NPR's Feminist Friday Night: Sappy Tributes to Speaker Pelosi and 'Thelma and Louise'

On Friday night’s All Things Considered, National Public Radio paid tribute to feminism in two stories. Congressional reporter Andrea Seabrook celebrated the first female Speaker of the House, Nancy Pelosi, and then anchor Michelle Norris honored the twentieth anniversary of the feminist film Thelma and Louise.
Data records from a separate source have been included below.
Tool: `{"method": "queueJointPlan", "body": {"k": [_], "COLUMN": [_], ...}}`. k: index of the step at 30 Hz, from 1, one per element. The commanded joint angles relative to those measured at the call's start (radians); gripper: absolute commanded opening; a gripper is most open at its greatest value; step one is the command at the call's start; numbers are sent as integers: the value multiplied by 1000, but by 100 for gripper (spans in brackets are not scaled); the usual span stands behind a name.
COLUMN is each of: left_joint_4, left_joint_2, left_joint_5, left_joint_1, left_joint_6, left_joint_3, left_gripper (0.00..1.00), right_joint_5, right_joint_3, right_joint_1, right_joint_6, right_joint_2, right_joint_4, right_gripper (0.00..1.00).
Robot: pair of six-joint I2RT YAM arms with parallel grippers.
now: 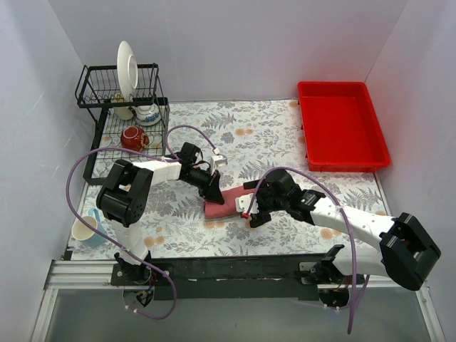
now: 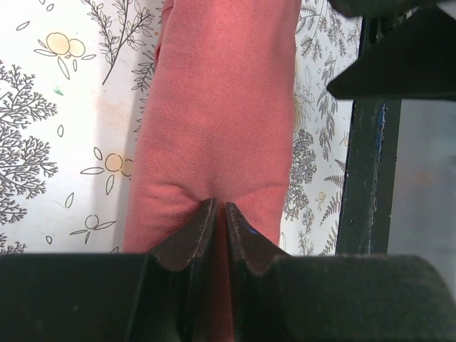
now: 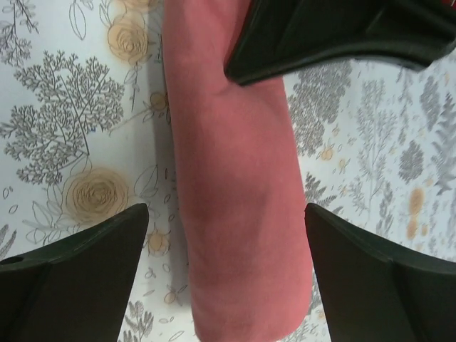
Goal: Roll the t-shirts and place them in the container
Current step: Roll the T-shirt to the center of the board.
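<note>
As the rolled salmon-pink t-shirt lies mid-table on the floral tablecloth, we see the left gripper, fingers pressed together, pinching one end of the roll. The right gripper hovers, fingers spread wide, astride the other end.

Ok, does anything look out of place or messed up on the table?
Nothing stands out. The t-shirt lies as a tight roll on the table, with the left gripper pinching its fabric and the right gripper open astride it. Nothing is spilled.
</note>
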Motion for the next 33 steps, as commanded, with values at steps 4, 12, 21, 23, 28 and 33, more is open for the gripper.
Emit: {"method": "queueJointPlan", "body": {"k": [4, 12, 21, 23, 28, 33], "left_joint_4": [-15, -35, -92, -101, -139, -565], "left_joint_2": [61, 103, 152, 167, 212, 422], "left_joint_5": [-49, -8, 19, 23, 34, 84], "left_joint_1": [-6, -4, 1, 4, 16, 68], "left_joint_6": [13, 3, 23, 26, 44, 161], "left_joint_3": [-4, 27, 63, 77, 151, 497], "left_gripper": [12, 12, 12, 12, 11, 13], "right_joint_5": [22, 35, 43, 40, -1, -52], "right_joint_3": [-5, -24, -57, -49, -14, 141], "right_joint_1": [47, 47, 41, 32, -7, -59], "right_joint_6": [-46, -126, -241, -252, -313, -333], "right_joint_2": [69, 191, 310, 335, 411, 496], "right_joint_4": [171, 243, 324, 321, 243, 74], "right_gripper": [94, 89, 81, 77, 58, 9]}}
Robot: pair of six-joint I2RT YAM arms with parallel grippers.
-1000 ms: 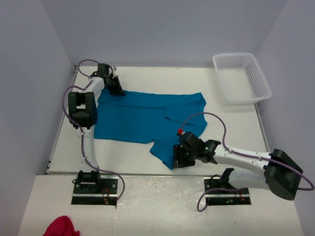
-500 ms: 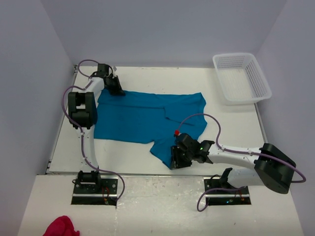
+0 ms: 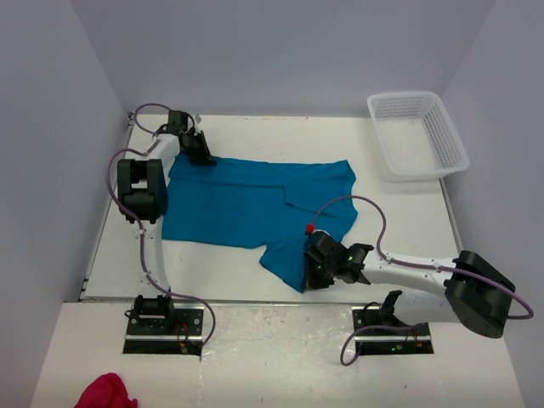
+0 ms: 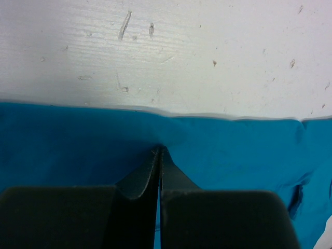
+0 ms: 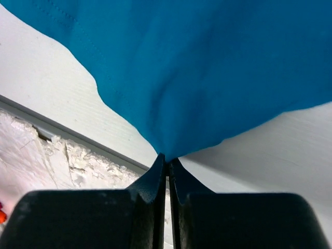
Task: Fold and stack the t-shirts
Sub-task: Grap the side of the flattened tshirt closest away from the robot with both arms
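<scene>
A white table point(image 3: 280, 136), walled in pale grey, lies under both claws. The teal t-shirt point(image 3: 246, 200) spreads between them: the left claw point(image 3: 202, 157) pinches its far edge, the right claw point(image 3: 308, 280) its near tip. Only the right wrist view shows the table's near lip under that claw. Well beyond the right claw stands a white mesh basket point(image 3: 450, 140); well nearer than the left claw lies a pink cloth point(image 3: 104, 393).

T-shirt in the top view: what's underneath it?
Only the white table shows around the t-shirt. The right gripper pinches its near corner, the left gripper its far edge. Anything beneath the spread cloth is covered and cannot be seen.
</scene>
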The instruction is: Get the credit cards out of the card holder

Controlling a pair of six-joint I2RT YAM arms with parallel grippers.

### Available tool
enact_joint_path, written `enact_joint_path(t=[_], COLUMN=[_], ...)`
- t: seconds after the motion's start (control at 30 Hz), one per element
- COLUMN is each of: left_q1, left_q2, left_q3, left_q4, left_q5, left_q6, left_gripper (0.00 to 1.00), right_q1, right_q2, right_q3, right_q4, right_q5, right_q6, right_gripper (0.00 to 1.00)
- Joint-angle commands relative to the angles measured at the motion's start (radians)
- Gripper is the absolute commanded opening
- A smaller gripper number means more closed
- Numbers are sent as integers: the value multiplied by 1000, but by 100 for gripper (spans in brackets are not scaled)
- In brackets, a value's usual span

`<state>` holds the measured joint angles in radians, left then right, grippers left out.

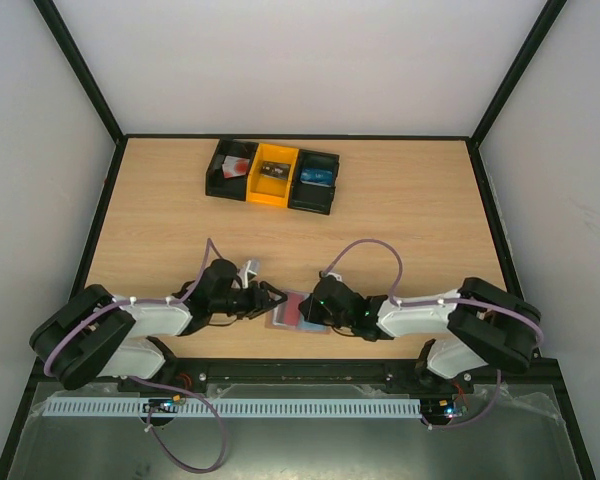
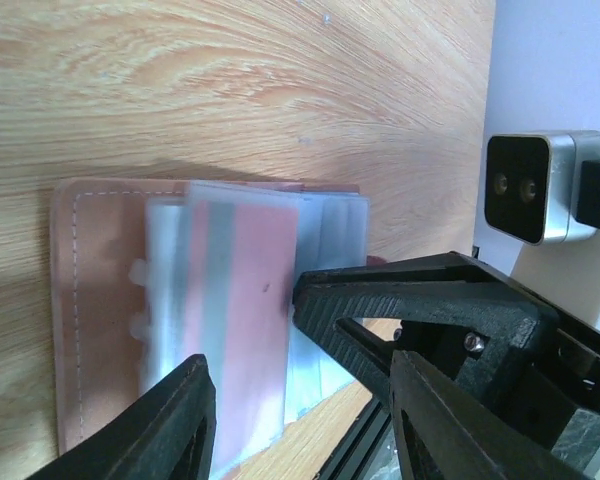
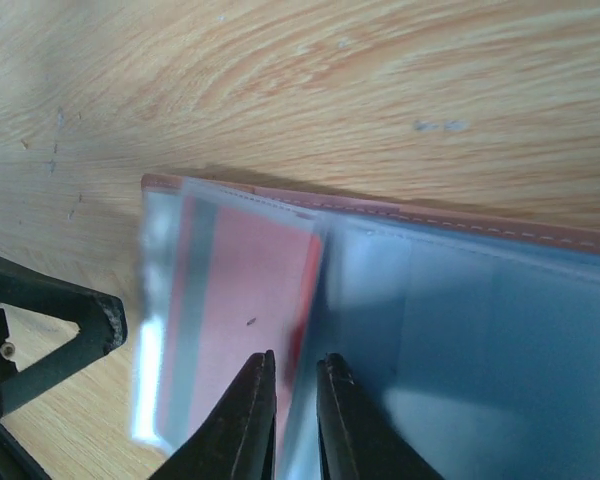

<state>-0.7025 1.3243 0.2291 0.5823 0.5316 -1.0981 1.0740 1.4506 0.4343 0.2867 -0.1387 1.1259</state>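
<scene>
The card holder (image 1: pixel 292 314) lies flat at the middle of the table's (image 1: pixel 410 220) near edge, long axis running along that edge. The right gripper (image 3: pixel 295 368) is pinched almost closed on the reddish card (image 3: pixel 245 290). The left gripper (image 2: pixel 300 385) gapes wide and holds nothing.

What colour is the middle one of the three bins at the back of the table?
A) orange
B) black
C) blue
A: the middle bin is orange, and it sits between one black bin and another black bin.
</scene>
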Motion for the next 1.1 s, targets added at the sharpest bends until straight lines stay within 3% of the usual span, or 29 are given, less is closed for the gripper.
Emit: enact_joint_path(t=[0.0,0.17,0.4,0.57,1.07], left_q1=[-17,-41,-58,-56,-56], left_q2=[-2,19,23,-3,32], left_q3=[24,39,54,65,58], left_q4=[32,58,41,-60,-78], left_q5=[13,12,-24,-84,-103], left_q6=[-20,-38,-36,13,38], left_gripper=[50,51,52,54,55], right_q1=[5,4,5,5,11], right_q2=[-102,-243,-323,-292,-97], right_q3=[-32,-62,-88,-87,-50], right_q4=[-81,-126,-146,-73,36], right_q5=[85,156,161,84,-9], right_q6=[-14,-15,-13,13,23], right_gripper=[14,20,18,17,18])
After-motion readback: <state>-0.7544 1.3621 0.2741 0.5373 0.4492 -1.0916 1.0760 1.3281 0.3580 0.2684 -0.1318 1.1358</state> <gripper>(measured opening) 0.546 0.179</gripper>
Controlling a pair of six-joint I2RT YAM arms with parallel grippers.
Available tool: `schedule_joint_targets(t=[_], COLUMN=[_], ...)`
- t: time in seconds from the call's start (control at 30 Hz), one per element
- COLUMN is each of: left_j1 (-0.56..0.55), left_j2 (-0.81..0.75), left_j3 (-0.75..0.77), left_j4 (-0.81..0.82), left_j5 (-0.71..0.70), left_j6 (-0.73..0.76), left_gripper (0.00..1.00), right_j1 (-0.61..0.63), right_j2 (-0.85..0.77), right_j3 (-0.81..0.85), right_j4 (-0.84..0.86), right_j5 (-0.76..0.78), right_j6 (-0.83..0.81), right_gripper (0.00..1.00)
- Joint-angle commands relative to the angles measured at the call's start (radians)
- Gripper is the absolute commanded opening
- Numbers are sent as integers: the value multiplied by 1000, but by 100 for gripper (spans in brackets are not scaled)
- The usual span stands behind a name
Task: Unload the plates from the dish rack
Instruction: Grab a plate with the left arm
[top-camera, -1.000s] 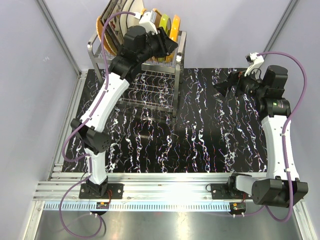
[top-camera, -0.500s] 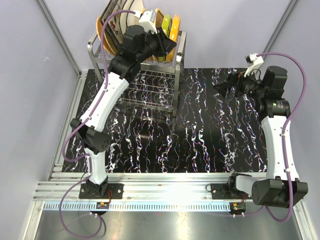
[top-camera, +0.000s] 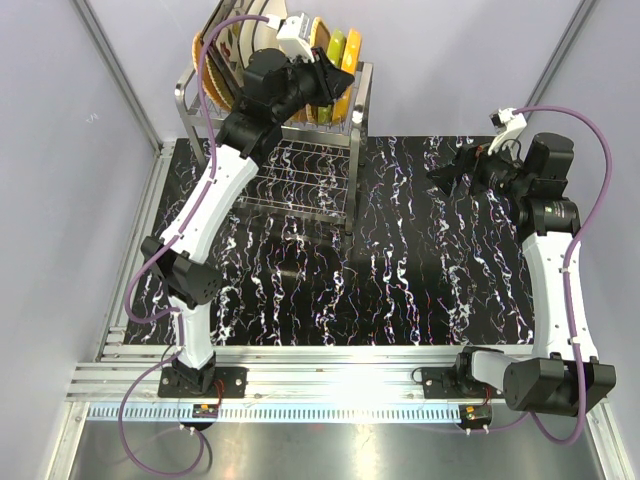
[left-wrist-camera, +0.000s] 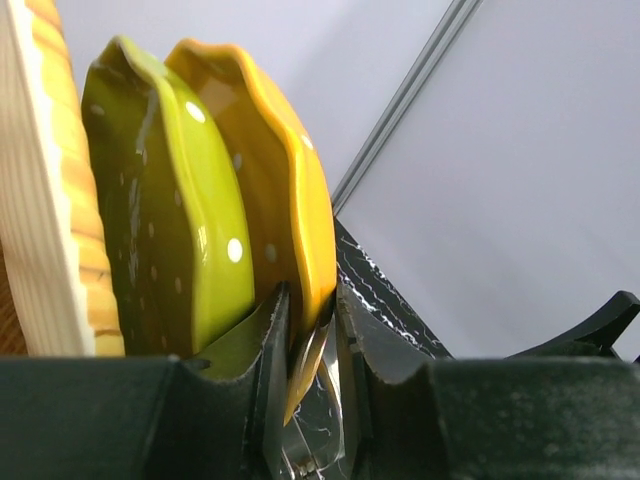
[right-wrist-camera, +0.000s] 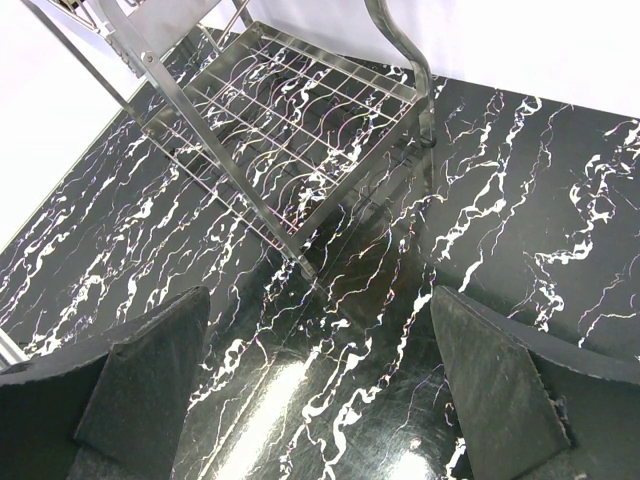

In her story, Seabrook worried over the "sexists" who demonized Pelosi for her appearance and obsessed over the chauvinist sound of pronouns:

SEABROOK: Despite her work, she says, and the broadening role of women in society over the decades, Pelosi can still hear a certain edge in the voices of some men when they talk about her. When they say things like: SHE's doing it. It's HER fault.

PELOSI: I don't know if it's generational or what, but sometimes using "she" and "her" instead of the name of the person is not really intended to be mean-spirited, I don't think. It's just the tone that goes with it. So I don't have time to worry about that.

You know, I just don't have time to take offense or hold offense. It's just not important. They're going to do it anyway. And the more effective you are, the more they're going to do it. So you just have to decide, do I care about that, or do I care about getting a job done? And as I say over and over again, we came to do a job.

In this tinny little taxpayer-subsidized echo chamber, Seabrook can’t consider whether Pelosi dishes it out as much as she takes it. As if Nancy Pelosi never demonizes opponents? As if Nancy Pelosi can’t be oblivious to offensive ridicule? (Take her failure to condemn the Last Supper as a Leather Fetish poster in her own depravity-celebrating congressional district.) But it’s all sympathy for Seabrook, who sounded more like a campaign volunteer for Pelosi than a reporter:

SEABROOK: A quick Web search shows what she means. Pelosi is demonized and reviled by some whose attacks seem focused on things like her appearance and her ambition, rather than her ideas.

PELOSI: The only concern I have about the attacks that are made on me is that I don't want it to deter other women from saying: I want to go do that.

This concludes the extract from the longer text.